Es por eso que siempre ha de alfombrarse el camino a iniciativas que
sacudan la inercia colectiva, que sitúen al sujeto ante la realidad cantante y
sonante, que nos lleven, en definitiva, aunque sea por momentos, a la reflexión
y al manejo del diálogo y del debate como instrumentos de comunicación y
enriquecimiento cultural.
Uno, que, además de periodista también es vocacionalmente ateneista (socio y colaborador
en la refundación del Ateneo Ferrolán) no puede menos que
reconocer el esfuerzo y el tesón de quienes abanderan estas pequeñas
universidades del saber que son, por tradición, los ateneos. Y hago especial
hincapié en esto porque no siempre la sociedad y las propias instituciones son
capaces de valorar el papel de estas personas que llevan su compromiso de
manera silente, entregando su tiempo y renunciando a sus cosas.
Con frecuencia se incurre en la necedad de etiquetar a estas
sociedades convirtiéndolas en arma arrojadiza en el discurso político. Craso
error en el que por cierto incurrió la corporación anterior y aún hoy se están
pagando las consecuencias. A lo largo de su historia, los ateneos han pasado
por diferentes etapas que las propias circunstancias políticas, sociales y
culturales han ido modelando coyunturalmente con mayor o menor peso de las
corrientes políticas al uso. La cultura no es patrimonio de unas siglas por eso
debiera siempre respetarse y apoyar este tipo de iniciativas que en muchas
ciudades son instituciones de solera y prestigio.

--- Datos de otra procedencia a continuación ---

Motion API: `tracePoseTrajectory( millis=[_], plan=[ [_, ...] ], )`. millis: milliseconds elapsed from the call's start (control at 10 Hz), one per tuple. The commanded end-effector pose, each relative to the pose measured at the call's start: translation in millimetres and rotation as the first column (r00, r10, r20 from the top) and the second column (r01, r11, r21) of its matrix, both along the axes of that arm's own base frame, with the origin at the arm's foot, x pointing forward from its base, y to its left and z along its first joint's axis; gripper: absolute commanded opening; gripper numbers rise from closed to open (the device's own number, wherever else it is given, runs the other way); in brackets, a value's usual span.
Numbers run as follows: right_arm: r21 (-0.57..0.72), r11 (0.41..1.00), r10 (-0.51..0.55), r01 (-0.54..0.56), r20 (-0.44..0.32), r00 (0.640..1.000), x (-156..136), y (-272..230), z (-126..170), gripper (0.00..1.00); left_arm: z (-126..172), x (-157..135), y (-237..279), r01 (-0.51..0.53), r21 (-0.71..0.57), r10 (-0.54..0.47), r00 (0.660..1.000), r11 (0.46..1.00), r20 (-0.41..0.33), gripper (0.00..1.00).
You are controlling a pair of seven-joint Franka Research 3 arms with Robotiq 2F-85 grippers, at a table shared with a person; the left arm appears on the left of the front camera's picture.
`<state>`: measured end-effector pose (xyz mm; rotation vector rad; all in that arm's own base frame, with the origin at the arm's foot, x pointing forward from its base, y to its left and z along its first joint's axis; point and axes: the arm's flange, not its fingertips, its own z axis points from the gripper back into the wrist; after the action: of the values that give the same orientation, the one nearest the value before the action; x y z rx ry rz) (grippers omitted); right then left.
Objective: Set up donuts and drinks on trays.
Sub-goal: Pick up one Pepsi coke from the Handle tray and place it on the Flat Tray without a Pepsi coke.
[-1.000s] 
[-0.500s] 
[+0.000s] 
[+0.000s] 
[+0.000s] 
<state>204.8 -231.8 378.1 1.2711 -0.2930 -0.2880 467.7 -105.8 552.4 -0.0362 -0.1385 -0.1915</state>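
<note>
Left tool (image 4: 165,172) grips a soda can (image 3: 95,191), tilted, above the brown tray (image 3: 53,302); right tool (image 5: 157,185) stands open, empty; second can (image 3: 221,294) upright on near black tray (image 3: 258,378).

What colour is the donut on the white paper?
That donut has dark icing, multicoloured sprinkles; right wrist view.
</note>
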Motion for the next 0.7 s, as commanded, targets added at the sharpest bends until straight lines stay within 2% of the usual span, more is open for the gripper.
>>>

Lo bueno sería que los ateneos fuesen autosuficientes, porque la
dependencia siempre condiciona y coarta la libertad de movimientos, pero
orillemos la utopía para poner los pies en el suelo. Este tipo de sociedades
culturales generalmente requieren el apoyo de las administraciones para
alcanzar lo que no pueden con sus recursos naturales: programas ambiciosos,
publicaciones interesantes, premios y certámenes de prestigio, infraestructuras
dignas en las que desenvolver sus actividades, etc. Es ahí en donde las
instituciones deben/deberían de dar el do de pecho porque al fin y a la postre,
en este caso los ateneos, están dando respuesta a déficits de las propias
administraciones.
No quiero terminar, sin antes felicitar al actual equipo del Ateneo
Ferrolán, que preside Eliseo Fernández por el dinamismo y pujanza que vienen imprimiendo en
los variados programas de actividades, manteniendo la esperanza de que los
actuales gobernantes locales deshagan el entuerto heredado de los anteriores y
podamos pronto disfrutar de los fondos: hemeroteca, biblioteca, etc que tan
eficaz servicio prestan a los estudiosos e investigadores.